Sir Geoff Palmer OBE, a Professor Emeritus in the School of Life Sciences at Heriot-Watt University, will chair the group as they investigate links with slavery and colonialism legacy in Edinburgh’s civic realm.
Sir Geoff was invited to lead the review by the Council’s Group Leaders following agreement at July’s Policy and Sustainability Committee to delegate the appointment of a Chair.
Alongside his academic work, Sir Geoff is a prominent human rights activist and serves as the Honorary President of Edinburgh and Lothians Regional Equality Council (ELREC), an Edinburgh-based organisation which works to tackle discrimination and promote human rights and equality in the community.
Sir Geoff will lead on recruiting further members in the coming weeks, with the aim of bringing together people from a range of backgrounds and expertise including community leaders and figures from the cultural and arts world, as well as academic representatives. Whilst the membership is delegated to the Chair, there is an expected emphasis on having a very strong BAME representation.
Due to meet for the first time before the end of the year, the group will consider any features within the council boundary which commemorate those with close links to slavery and colonialism, including, but not limited to, public statues and monuments, street or building names.
As a result of the review, the Group will make recommendations to the Council’s Policy and Sustainability Committee on a programme of actions and activities needed to rectify the glorification of slavery and colonialism which these commemorations in the capital represent to many people. The group will consider all options, including removal of statues.
Sir Geoff Palmer, Chair of the new Edinburgh Slavery and Colonialism Legacy Review Group said:
I regard this appointment as a great honour and duty to work with the Group and the community to ensure that the Council’s aim of fairness and justice to all is realised.
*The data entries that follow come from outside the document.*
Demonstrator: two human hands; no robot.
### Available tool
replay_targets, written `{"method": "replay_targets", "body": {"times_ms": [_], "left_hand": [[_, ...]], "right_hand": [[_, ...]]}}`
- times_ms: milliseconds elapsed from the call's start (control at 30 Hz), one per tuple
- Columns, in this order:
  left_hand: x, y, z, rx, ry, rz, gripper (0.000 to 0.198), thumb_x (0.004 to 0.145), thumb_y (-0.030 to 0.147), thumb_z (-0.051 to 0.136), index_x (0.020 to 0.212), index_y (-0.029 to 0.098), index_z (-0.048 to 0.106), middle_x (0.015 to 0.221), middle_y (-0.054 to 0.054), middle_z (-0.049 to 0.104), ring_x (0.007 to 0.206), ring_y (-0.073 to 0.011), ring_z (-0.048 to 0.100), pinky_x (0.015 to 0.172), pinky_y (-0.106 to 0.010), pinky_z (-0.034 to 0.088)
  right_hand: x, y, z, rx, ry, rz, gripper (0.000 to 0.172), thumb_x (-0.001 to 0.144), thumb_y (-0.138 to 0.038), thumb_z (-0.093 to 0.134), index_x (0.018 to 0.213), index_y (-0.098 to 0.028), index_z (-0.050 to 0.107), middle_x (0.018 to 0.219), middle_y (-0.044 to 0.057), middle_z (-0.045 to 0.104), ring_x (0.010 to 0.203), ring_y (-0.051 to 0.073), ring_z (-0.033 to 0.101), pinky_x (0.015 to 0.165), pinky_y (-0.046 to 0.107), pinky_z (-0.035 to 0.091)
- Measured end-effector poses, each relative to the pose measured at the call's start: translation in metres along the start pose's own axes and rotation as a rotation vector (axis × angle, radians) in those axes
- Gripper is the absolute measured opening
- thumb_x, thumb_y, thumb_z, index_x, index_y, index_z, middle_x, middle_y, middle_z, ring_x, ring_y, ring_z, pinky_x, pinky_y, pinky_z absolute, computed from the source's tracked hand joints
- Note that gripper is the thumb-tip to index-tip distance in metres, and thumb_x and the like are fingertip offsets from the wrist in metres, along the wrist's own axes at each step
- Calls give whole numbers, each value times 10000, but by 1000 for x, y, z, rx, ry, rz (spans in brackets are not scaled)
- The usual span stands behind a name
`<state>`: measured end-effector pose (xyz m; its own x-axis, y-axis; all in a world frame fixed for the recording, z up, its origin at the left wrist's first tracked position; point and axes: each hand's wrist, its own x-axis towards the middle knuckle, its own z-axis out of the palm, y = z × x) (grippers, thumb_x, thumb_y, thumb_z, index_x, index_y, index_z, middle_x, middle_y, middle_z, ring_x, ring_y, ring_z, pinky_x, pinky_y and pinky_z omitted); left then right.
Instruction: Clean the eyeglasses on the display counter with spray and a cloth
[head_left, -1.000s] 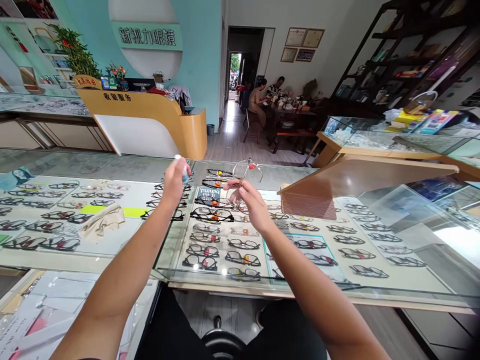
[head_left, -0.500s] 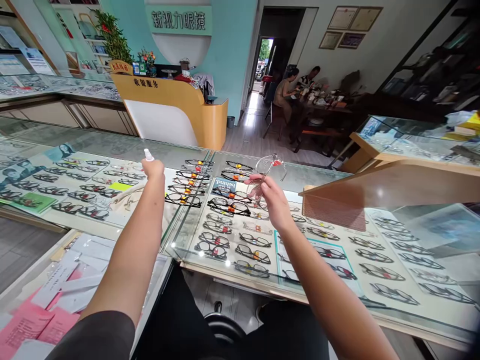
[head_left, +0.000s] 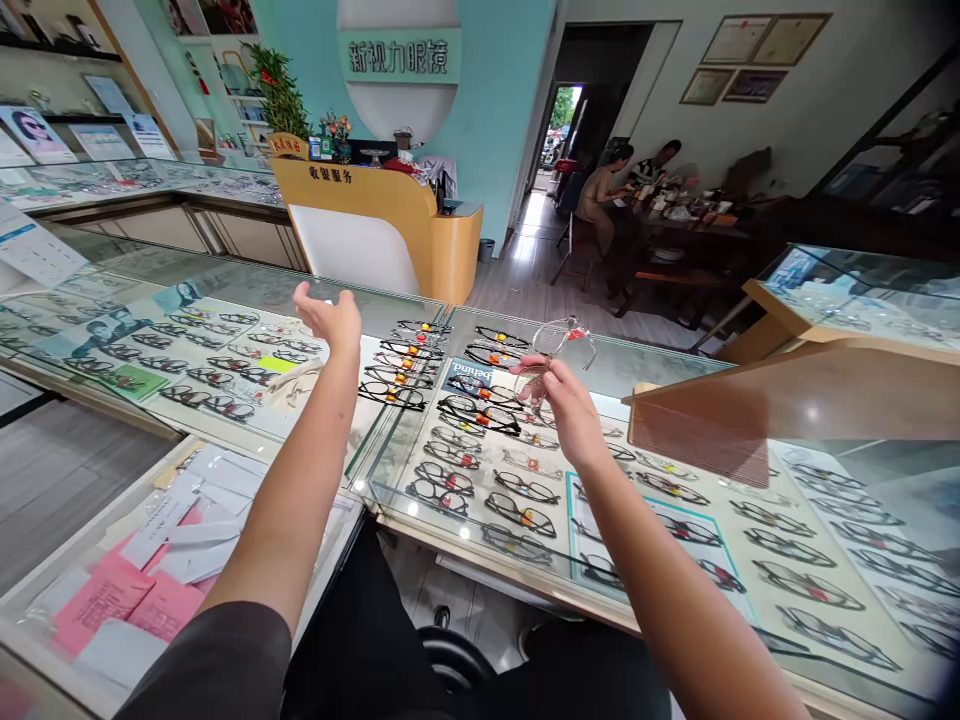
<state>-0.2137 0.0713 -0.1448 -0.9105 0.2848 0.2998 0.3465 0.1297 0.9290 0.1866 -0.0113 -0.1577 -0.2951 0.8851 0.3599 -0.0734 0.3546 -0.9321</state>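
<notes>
- Left hand (head_left: 330, 318): grip spread, thumb well apart from fingers, over the glass tabletop (head_left: 262, 276); whether it touches the small white object (head_left: 328, 302) cannot be told.
- Right hand (head_left: 574, 408): grip pinched on clear eyeglasses (head_left: 576, 333), red-tagged, raised above rows of spectacle frames (head_left: 480, 413).

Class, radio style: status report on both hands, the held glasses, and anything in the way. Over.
Left hand out over glass counter, grip unclear. Right hand holding glasses up by the fingers. Left forearm partly hiding beige cloth.
</notes>
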Motion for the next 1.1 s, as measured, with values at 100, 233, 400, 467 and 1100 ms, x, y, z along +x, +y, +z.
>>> {"method": "replay_targets", "body": {"times_ms": [100,233,400,467,1100], "left_hand": [[-2,6,-30,42,-116,269,550,900,132,661,1434,207,557,1546,-167,638,1455,-313,608,1267,-505,459],[22,-18,-73,392,-452,392,219,893,213,703,1105,227,755,1134,-112,820,1136,-321,752,1082,-476,552],[55,-61,-109,767,-602,157,306,590,325,960,714,231,697,846,-179,802,1058,-472,760,961,-574,551],[57,-69,-119,705,-645,128,339,594,390,959,672,236,668,750,-147,763,991,-435,765,917,-520,558],[-66,69,-105,-489,-1019,-76,560,704,499,974,1116,209,731,990,-43,775,894,-257,762,764,-350,606]], "right_hand": [[0,-2,0,0,4,1,389,1041,-570,623,1264,-273,739,1246,80,809,882,234,657,796,397,464],[0,-6,1,21,-7,-9,369,1042,-571,620,1216,-266,735,1246,89,796,879,234,640,786,392,473],[0,-8,4,0,-25,-18,418,1032,-606,621,1243,-262,727,1246,99,795,883,243,649,763,390,479],[0,-7,5,-6,-30,-27,427,1028,-617,625,1238,-261,729,1238,97,800,883,243,653,767,389,481],[4,-14,-5,0,24,-90,401,1049,-594,611,1244,-263,725,1236,73,819,850,206,670,794,381,497]]}}
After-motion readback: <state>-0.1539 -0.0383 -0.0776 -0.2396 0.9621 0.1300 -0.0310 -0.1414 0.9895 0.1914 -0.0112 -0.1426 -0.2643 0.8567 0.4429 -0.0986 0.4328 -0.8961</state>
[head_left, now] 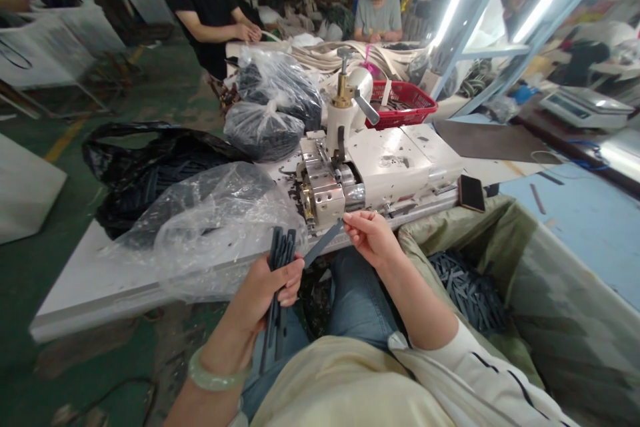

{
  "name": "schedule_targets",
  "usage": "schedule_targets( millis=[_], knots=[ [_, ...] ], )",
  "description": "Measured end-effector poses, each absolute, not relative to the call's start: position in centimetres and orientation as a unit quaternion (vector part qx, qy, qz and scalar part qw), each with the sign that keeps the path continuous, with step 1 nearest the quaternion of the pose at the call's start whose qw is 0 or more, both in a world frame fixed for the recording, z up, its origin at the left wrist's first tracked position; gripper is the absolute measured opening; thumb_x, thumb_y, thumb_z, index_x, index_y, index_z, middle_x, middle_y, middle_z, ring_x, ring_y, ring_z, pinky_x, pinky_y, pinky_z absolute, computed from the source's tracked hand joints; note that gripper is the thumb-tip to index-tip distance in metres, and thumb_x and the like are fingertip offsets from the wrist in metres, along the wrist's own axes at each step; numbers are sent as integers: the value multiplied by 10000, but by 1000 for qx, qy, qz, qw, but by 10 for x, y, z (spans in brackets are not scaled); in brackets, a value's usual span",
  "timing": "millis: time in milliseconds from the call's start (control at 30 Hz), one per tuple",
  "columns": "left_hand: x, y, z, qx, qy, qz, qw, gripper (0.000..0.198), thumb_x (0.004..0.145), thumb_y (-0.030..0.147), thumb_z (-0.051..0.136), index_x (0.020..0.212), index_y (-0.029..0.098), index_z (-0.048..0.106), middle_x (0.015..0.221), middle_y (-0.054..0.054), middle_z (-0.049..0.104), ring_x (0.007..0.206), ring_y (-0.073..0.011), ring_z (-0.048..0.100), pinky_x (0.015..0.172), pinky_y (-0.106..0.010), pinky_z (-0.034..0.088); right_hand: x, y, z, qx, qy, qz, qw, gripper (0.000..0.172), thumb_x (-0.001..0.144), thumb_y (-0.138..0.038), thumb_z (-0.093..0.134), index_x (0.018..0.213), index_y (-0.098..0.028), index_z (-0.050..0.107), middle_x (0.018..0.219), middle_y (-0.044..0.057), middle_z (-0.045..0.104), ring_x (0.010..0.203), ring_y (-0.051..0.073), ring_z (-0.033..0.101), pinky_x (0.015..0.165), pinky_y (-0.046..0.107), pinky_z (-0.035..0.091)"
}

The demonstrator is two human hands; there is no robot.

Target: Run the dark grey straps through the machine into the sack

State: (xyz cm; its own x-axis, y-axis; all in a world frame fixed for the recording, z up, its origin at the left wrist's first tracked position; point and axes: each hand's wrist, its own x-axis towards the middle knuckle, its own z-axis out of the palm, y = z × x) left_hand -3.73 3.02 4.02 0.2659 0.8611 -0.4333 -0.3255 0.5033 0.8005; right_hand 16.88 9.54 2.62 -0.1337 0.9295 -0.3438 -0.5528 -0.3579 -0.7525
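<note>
Several dark strips stand in a bundle in the left hand, its fingers wrapped round them, their ends showing above and below the fist; one single strip slants between the two hands, its upper end pinched between the thumb and fingertips of the right hand, its lower end close by the left fingertips, though whether these touch it I cannot tell; just beyond the right hand sits a pale machine with a metal head, on a white table; to the left of and beyond the left hand lies a crumpled clear plastic bag, and behind that an open black bag with dark strips in it; to the right of the right hand a phone lies near the rim of a green sack, which holds a heap of similar strips; farther beyond both hands stands a red basket, behind the machine.
</note>
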Motion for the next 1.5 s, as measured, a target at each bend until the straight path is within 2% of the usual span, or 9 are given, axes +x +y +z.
schedule_targets(
  millis=[167,233,367,533,700,1067,1200,1433,1500],
  knots=[
    [-33,28,39,308,473,417,712,308,692,286,773,822,162,522,447,106,380,375,-28,305,389,-154,274,164,94,18,-394,-239,730,505,226,606,-267,847,609,-123,673,553,-3,625,419,19,485,398,87,407],
    [-33,28,38,308,481,422,704,301,691,289,766,812,163,521,453,101,393,373,-30,310,387,-158,279,163,91,17,-361,-258,740,506,201,635,-280,834,732,-145,720,622,-9,646,475,28,508,453,103,446],
    [-32,30,36,303,481,416,710,312,671,294,775,791,163,519,469,92,417,361,-31,322,372,-162,276,156,79,13,-278,-310,777,472,350,662,-306,824,987,-218,728,810,-9,683,589,57,540,537,150,485],
    [-31,30,35,284,476,401,729,320,679,293,777,821,154,527,488,92,422,374,-26,322,379,-153,273,142,77,6,-269,-308,781,473,273,629,-341,847,783,-175,696,760,20,710,524,54,560,499,146,468],
    [-33,27,36,294,471,374,743,336,702,357,764,808,154,517,495,83,427,374,-22,310,374,-154,258,135,84,5,-356,-289,739,494,395,569,-345,869,563,-160,520,586,17,679,413,61,546,397,139,420],
    [-32,29,30,309,472,366,741,289,688,312,736,796,164,513,469,90,410,364,-26,314,378,-154,269,131,84,9,-413,-299,709,486,410,590,-410,839,509,-162,522,495,5,621,389,66,528,368,147,397],
    [-32,30,27,306,472,360,744,305,674,323,745,792,165,512,454,87,412,359,-30,311,372,-157,260,129,83,4,-411,-309,707,486,413,619,-412,823,524,-166,505,556,25,663,390,64,518,372,157,386],
    [-37,32,27,297,482,373,734,262,701,303,728,806,153,540,495,86,412,384,-26,306,384,-156,256,149,106,7,-409,-345,630,563,326,699,-477,756,756,-178,641,699,-15,659,650,85,622,647,189,513],
    [-40,33,28,295,478,379,736,258,707,297,727,808,152,540,495,91,404,382,-21,292,385,-155,251,157,118,12,-409,-338,669,521,380,676,-521,756,788,-174,649,618,-50,569,570,76,586,580,192,511]
  ],
)
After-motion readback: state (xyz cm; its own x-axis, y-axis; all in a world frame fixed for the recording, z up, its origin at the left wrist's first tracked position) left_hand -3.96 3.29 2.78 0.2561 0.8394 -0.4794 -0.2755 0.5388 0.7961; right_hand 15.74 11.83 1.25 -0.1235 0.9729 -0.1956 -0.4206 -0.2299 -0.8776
Council Leader Adam McVey, said:
I'm delighted to welcome Sir Geoff into his new role as Chair of the Edinburgh Slavery and Colonialism Legacy Review Group. He brings a wealth of experience, knowledge and leadership to the post and will be a real asset to the Group.
We have a responsibility to face up to our City’s past, the good and the bad. While this review is about the story of our City, it’s not about statues of people long gone. It’s about people who live here now and their experience. The Black Lives Matter movement shone a bright light on structural exclusions faced by people in all areas of life. We are committed to investigating, with communities and partners, where any such exclusions might exist in Edinburgh. Through this Review Group we hope to build an improved shared understanding of our Capital’s history by reviewing the origins of our public statues, monuments and street names and their context with events and meanings and making sure we share the true stories with future generations.
I very much look forward to hearing the Review Group’s findings.
Depute Council Leader Cammy Day said:
I’m very pleased that Sir Geoff has agreed to be the independent chair of the Review Group. This group will make sure we take action where we can in response to lessons learned from the Black Lives Matter movement. It’s important we listen to and act upon the views of the BAME community.
We have a duty to work to understand what the perception is now and what could make it better. We want the group to consider all options for rectifying the glorification of slavery and colonialism in our streets and elsewhere and for supporting diversity in our city."